La jeune et rouquine Madeleine est bien moins
jolie que la fille de la photographie ou que Bobbie Gentry, mais elle ne manque
pas de charme. On dirait qu’elle essaye de sourire mais que sa timidité bloque
tout au niveau des yeux.
« Nous sommes donc à La Réserve
Centrale, dit Jérémy en prenant sa plus belle voix de guide touristique. Dans
les années 80, elle abritait un concessionnaire automobile ! Ici, vous ne
trouverez pas moins de 175 000 livres répartis sur 5 kilomètres de
rayons ; j’espère que vous aimez la marche à pieds ! C’est la plus
grande collection de la capitale, elle s’étend sur 1500 m2. Par manque de
place, tous les ans, les 57 bibliothèques de la Ville de Paris se séparent de plusieurs
milliers de documents. C’est triste à dire, mais, ici, c’est un peu le
cimetière des éléphants (les collègues des bibliothèques de quartier nous
appellent : « les fossoyeurs de la Rue Saint-Mort (m.o.r.t.) »).

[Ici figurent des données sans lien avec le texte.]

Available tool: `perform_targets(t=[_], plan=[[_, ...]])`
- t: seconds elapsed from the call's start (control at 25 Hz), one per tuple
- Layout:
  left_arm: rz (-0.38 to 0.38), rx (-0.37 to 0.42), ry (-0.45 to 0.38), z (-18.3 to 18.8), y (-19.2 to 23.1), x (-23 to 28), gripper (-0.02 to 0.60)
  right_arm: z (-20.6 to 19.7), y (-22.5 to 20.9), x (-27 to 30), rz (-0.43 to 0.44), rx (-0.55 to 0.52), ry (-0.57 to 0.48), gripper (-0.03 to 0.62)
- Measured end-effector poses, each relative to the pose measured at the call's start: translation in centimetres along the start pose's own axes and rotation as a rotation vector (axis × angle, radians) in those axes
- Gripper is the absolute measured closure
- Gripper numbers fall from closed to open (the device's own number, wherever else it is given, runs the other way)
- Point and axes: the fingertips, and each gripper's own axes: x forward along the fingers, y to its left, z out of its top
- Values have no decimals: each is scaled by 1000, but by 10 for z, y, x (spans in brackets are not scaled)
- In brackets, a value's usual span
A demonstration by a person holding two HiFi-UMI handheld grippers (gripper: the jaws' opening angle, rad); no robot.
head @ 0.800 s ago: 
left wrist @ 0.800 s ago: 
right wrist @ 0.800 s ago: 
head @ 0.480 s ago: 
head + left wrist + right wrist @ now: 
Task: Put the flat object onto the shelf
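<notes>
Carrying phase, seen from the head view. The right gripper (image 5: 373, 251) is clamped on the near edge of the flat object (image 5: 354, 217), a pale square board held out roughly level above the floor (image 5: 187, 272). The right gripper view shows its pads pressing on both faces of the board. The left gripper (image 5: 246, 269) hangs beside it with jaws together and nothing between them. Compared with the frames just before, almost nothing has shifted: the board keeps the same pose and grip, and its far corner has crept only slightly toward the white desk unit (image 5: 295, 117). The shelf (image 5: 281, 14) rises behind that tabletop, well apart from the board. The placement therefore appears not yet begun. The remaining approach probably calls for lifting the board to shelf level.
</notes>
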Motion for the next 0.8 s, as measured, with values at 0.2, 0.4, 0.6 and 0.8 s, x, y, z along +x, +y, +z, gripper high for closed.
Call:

Certains ouvrages qui atterrissent chez nous ne retrouveront jamais preneur,
plus jamais ils ne seront caressés et plus jamais ils ne pourront émouvoir qui
que ce soit… [En écoutant ces mots terribles, je ne peux m’empêcher de lâcher
une grosse larme et de trembler comme une feuille (que je suis, tout là-bas,
recroquevillée dans un tiroir secret, à côté d’un canapé sur lequel un gros
matou doit encore ronfler tout son soûl sans se soucier (tiens, je fais des
allitérations !) ni des dieux, ni des hommes, ni du destin des livres
oubliés.] Il y a pire encore, reprend Jérémy avec des trémolos dans la gorge, les
capacités de stockage de la Réserve ne sont pas illimitées ; nous nous
rapprochons dangereusement de notre seuil de tolérance et, d’ici une poignée
d’années, nous seront bien obligés, nous aussi, d’effectuer un vilain tri.
J’ignore où tous ces pauvres livres finiront leur course folle, dans quelque
bibliothèque de province désargentée ou directement à la benne à ordures, à
moins qu’ils ne soient expédiés dans de lointaines cavernes, comme dans L’Avortement, le merveilleux roman de
Richard Brautigan [Décidemment, il est à l’honneur, celui-ci.] !
– C’est vrai que vous êtes le plus ancien,
ici ?
– Et de très loin. Personne n’a jamais passé
le concours de bibliothécaire ou d’assistant pour se retrouver claquemuré dans les
abîmes d’un parking géant surchargé de bouquins abandonnés. A la moindre
opportunité, ils filent tous ventre à terre pour regagner la lumière. Moi, je
suis un vieux sentimental doublé d’un imbécile, il me répugne de laisser ces
malheureux sans quelqu’un qui les aime ! C’est bien peu de chose, mais,
une fois par mois, je délaisse mes auteurs favoris et les chefs-d’œuvre connus
et reconnus pour emporter un de ces déclassés à la maison.